The 1Password integration enables security and compliance teams to automate user access reviews by syncing user data directly from 1Password. It connects Drata to your 1Password account through the SCIM Bridge, allowing your team to maintain accurate, up-to-date records of user access and provisioning.
Key Capabilities
User Data Sync: Automatically imports user information from 1Password to Drata.
Access Review Automation: Reduces manual review time and errors by keeping identity data aligned across systems.
SCIM Bridge Integration: Uses 1Password’s SCIM Bridge to securely manage user provisioning via API.
Prerequisites & Data Access
Must have Admin, Information Security Lead, DevOps Engineer, or Workspace Manager roles in Drata.
Must have Administrator privileges in your 1Password account.
An Identity Provider (IDP) is not required, but setup steps may vary depending on the IDP you use.
Deployment Requirements
1Password does not support IAM API endpoints for SCIM Bridges connected to Google Workspace for user provisioning.
If your SCIM Bridge is tied to Google Workspace, deploy a second SCIM Bridge.

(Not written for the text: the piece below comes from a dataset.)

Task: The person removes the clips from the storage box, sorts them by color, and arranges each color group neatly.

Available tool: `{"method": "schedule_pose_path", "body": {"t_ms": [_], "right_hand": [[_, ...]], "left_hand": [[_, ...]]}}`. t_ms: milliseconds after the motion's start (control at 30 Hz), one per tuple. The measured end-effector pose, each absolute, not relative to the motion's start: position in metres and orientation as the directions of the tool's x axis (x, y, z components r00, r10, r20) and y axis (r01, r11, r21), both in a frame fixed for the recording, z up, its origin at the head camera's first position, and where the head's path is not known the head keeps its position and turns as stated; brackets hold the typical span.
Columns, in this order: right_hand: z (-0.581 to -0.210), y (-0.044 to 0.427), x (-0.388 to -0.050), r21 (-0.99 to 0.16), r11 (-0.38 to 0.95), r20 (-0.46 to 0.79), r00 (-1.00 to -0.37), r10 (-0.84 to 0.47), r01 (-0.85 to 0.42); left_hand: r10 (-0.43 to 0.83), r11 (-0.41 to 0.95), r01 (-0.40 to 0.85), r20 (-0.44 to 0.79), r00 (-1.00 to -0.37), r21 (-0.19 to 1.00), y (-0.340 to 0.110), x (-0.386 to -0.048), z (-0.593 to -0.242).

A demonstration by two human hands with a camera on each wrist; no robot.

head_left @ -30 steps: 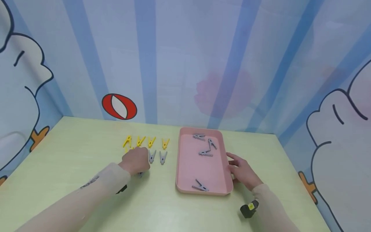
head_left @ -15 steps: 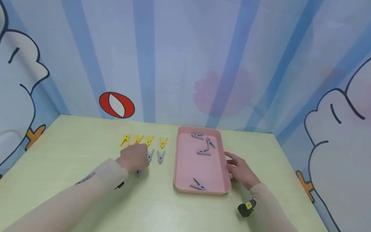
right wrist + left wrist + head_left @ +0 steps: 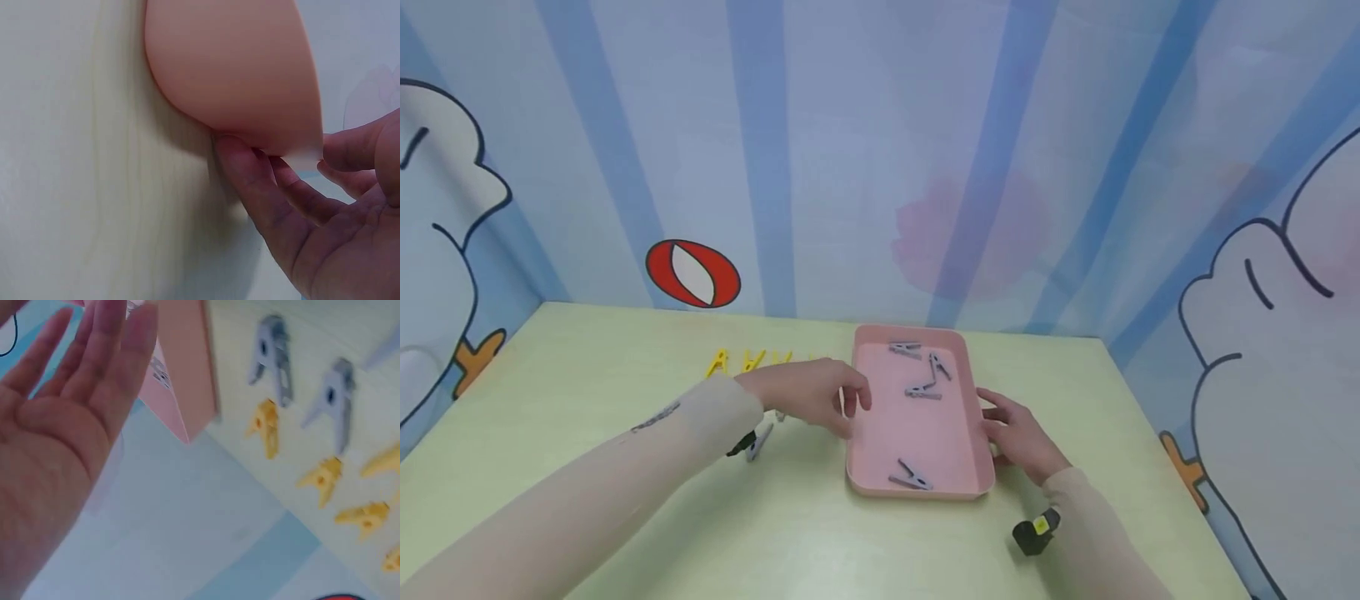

The second SCIM Bridge must use the same
scimsessionfile.Do not connect this second SCIM Bridge to Google Workspace.
Permissions & Data Table
Permission/Scope | Why It’s Needed | Data Accessed (Read Only) |
user:read | Sync user data from 1Password to Drata | User names, emails, status |
group:read | Map group membership for access review | Group assignments and roles |
provisioning:read | Verify provisioning configuration via SCIM Bridge | Provisioning status and metadata |
Step-by-Step Setup
Step 1: Enable 1Password User Provisioning
Log in to your 1Password account with your Administrator credentials.
Go to Integrations, and select your Identity Provider. If you do not wish to connect an IDP, select Okta as the default.
Based on how your SCIM Bridge will be deployed, select the option provided and continue.
Download and securely store the following:
scimsessionfile: Created and used by the SCIM Bridge to authenticate against 1Password (required for deploying the SCIM Bridge, not entered in Drata).Bearer Token: Generated during user provisioning setup, required for Drata.
(Optional) Enable Health Monitoring in 1Password by providing your SCIM Bridge URL.
1Password offers an optional alert system to notify you about connection issues with your SCIM Bridge.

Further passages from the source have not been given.